Au cours de la formation des journalistes sur le processus électoral, le conseiller technique au ministère de l’Administration territoriale et de la Décentralisation, Bréhima Coulibaly, a présenté une communication sur la Loi n° 2018-014 du 23 avril 2018 portant Loi électorale.

l’entame de ses propos, il dira que pour restaurer et renforcer la confiance des acteurs dans le système électoral, le gouvernement et la classe politique ont convenu de corriger les insuffisances et les lacunes qui ont été constatées dans l’application de la Loi électorale, en vue d’améliorer le processus électoral.

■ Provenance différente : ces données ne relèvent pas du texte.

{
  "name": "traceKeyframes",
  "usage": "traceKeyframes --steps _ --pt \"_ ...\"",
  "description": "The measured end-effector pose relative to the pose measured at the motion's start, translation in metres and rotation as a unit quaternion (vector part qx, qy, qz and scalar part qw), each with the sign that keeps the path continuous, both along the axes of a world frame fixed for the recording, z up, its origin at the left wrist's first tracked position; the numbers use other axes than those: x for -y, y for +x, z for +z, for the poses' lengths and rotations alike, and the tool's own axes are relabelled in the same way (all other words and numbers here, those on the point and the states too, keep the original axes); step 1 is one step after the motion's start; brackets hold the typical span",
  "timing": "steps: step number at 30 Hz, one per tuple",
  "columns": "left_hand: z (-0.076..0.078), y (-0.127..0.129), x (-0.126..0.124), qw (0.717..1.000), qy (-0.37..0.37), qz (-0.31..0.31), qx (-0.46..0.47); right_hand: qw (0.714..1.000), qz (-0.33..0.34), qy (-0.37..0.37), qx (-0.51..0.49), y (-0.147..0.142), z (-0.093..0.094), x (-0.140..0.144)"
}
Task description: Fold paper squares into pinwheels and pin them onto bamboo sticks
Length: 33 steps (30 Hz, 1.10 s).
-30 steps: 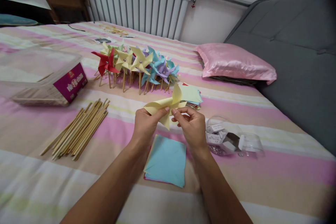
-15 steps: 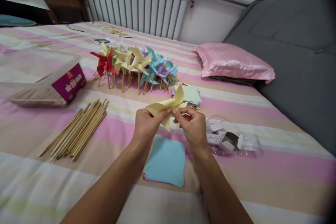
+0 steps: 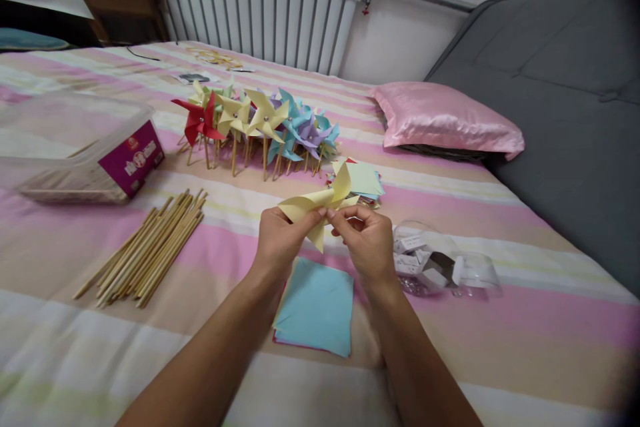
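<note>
Left hand [image 3: 278,240] and right hand [image 3: 367,238], fingers closed, pinch the centre of a folded pale-yellow paper pinwheel [image 3: 320,203] above a light-blue paper sheet [image 3: 317,305] on the striped bed [image 3: 525,320].

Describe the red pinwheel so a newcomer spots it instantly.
On the striped pink bedsheet, in front of the white radiator, stands a cluster of paper pinwheels on wooden sticks. The red paper pinwheel is at its left end, nearest the clear plastic box with the purple label; its neighbours are yellow, blue and purple.
</note>
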<state>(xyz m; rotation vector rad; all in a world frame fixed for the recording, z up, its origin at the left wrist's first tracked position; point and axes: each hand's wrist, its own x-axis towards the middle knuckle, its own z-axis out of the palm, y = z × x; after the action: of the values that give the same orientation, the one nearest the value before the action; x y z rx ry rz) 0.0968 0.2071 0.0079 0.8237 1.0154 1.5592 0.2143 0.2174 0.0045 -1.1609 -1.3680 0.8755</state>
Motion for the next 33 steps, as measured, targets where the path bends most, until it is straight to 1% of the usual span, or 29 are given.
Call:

Selon lui, les insuffisances et les lacunes de la loi électorale sont, entre autres, l’absence de commissions de centralisation pour le référendum, la non-fixation d’un délai au ministre chargé de l’Administration territoriale pour proclamer les résultats provisoires du référendum, l’absence de fondement légal pour l’inscription par ordre alphabétique sur les listes électorales, l’absence de précision relative au temps de résidence minimum dans une localité pour être inscrit sur la liste électorale de la commune de cette localité, le manque de précision sur les critères d’inscription sur les listes électorales, l’insuffisance des autorités habilitées à notifier la décision de rejet de l’inscription sur les listes électorales aux personnes concernées, les insuffisances liées à la carte Nina dans son usage comme carte d’électeur, le manque de précision de la Loi sur les informations à mettre sur le bulletin de vote.

S’y ajoutent la non-détermination par la loi d’un nombre minimum d’électeurs pour bureau de vote, la non-implication des partis politiques dans la désignation des assesseurs des bureaux de vote, la multiplication des niveaux de centralisation des résultats des bureaux de vote susceptible d’allonger de délai de proclamation des résultats.

À le croire, les corrections ont nécessité la modification de 29 articles de la loi électorale. “La modification apportée à l’alinéa 1 de l’article 35 a permis de donner une base légale à l’inscription par ordre alphabétique de nom sur les listes électorales. À l’alinéa 2, il a été fixé une durée minimum de résidence dans une localité pour être inscrit sur la liste électorale de la commune de cette localité” a-t-il précisé.

À ses dires, la modification apportée à l’article 37 a permis d’actualiser le critère d’inscription des éléments des forces armées sur les listes électorales par le remplacement de la notion de “durée légale” par la notion de “service”.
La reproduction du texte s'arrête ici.